◆ **Task to carry out**: Return exactly the lines of the records below, starting at the line that contains "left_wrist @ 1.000" and ending at the line that contains "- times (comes", with both of those lines kept.
Working data Block Start
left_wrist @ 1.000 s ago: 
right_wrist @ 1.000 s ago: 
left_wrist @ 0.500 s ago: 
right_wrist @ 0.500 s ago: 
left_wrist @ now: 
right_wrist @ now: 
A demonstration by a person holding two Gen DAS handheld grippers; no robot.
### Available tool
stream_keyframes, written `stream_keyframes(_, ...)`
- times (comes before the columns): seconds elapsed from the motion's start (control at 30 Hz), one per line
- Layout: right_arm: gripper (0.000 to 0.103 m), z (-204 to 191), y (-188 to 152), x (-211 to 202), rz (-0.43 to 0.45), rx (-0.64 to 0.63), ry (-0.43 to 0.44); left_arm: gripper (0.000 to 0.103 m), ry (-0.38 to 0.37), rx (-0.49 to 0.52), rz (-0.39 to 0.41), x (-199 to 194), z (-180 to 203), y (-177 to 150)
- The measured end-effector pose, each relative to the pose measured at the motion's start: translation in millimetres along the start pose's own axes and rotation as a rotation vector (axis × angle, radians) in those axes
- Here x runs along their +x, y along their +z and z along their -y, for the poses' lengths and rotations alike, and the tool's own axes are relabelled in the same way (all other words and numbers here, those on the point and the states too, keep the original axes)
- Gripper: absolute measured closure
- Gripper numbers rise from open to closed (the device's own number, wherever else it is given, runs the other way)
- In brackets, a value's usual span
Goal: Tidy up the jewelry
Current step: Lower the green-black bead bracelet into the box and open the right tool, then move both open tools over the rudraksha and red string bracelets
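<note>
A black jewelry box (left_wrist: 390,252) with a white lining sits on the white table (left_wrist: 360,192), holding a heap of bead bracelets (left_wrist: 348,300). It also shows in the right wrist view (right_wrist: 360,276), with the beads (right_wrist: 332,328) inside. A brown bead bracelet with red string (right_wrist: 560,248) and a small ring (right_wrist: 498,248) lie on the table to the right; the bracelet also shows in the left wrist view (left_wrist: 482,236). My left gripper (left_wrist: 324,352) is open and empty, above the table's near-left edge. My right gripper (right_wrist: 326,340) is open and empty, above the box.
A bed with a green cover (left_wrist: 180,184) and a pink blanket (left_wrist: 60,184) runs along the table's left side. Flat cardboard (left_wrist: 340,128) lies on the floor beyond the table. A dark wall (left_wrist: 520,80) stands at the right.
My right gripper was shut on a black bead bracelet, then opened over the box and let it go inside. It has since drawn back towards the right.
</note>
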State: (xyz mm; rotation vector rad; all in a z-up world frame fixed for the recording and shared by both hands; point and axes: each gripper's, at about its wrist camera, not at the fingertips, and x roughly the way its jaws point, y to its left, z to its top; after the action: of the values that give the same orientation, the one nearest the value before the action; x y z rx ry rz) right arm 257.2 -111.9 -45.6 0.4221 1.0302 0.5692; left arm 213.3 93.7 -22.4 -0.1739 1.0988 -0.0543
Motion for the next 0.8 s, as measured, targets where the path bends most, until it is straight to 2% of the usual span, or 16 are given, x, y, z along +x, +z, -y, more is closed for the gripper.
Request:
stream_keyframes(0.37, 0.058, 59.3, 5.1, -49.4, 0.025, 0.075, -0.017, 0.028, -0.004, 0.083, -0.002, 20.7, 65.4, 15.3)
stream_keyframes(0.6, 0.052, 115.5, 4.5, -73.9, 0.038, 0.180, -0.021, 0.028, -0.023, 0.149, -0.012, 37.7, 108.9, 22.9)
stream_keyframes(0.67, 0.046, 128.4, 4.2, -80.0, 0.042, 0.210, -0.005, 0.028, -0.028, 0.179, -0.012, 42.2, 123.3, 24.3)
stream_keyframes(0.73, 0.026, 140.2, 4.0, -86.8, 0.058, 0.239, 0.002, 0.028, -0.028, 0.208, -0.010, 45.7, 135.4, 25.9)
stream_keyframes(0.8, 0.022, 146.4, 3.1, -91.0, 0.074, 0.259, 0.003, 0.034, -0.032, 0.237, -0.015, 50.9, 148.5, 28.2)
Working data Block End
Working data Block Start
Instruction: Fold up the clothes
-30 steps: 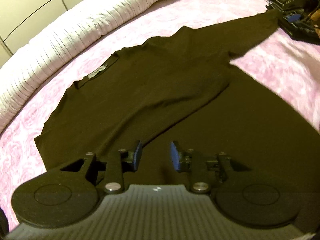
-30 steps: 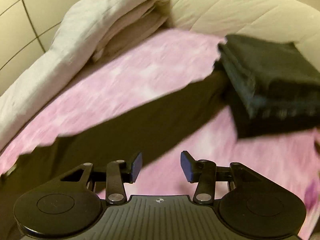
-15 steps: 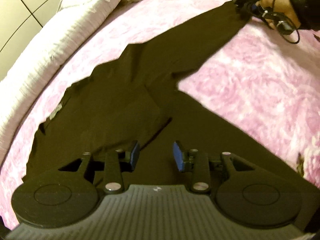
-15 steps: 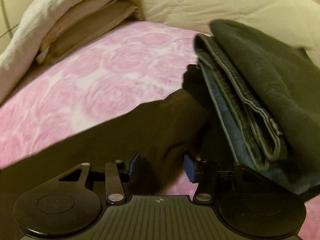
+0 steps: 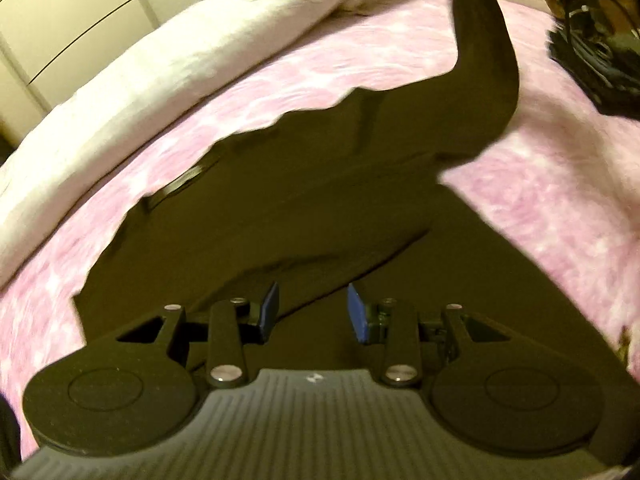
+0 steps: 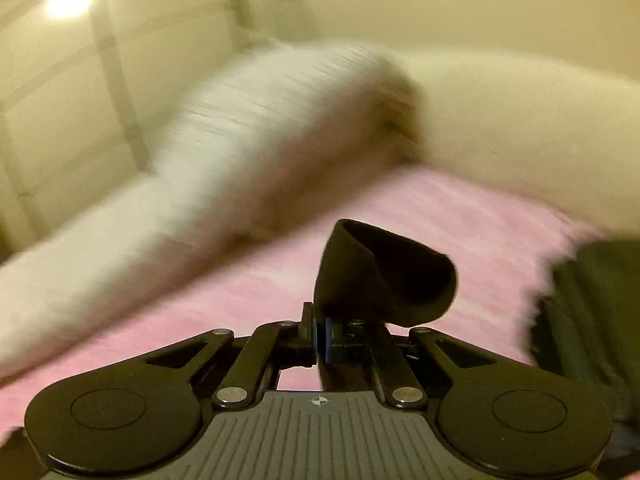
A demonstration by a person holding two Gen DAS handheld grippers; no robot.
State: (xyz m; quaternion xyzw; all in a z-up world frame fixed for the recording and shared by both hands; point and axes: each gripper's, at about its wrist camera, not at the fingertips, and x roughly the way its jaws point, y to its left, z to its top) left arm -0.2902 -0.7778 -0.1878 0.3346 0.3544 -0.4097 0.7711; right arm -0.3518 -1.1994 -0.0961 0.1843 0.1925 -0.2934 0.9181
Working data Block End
◆ **Output for this task**:
left_wrist @ 1.000 s ago: 
right_wrist @ 1.000 s ago: 
left_wrist @ 0.500 s ago: 
right_wrist @ 0.500 s ago: 
left_wrist @ now: 
right_wrist @ now: 
A demonstration by a person holding two Gen DAS handheld grippers; no robot.
### Available tool
stream_keyframes, written `stream_keyframes(_, ...)`
- times (comes before the columns): seconds elapsed from the motion's start (control at 30 Hz), one per line

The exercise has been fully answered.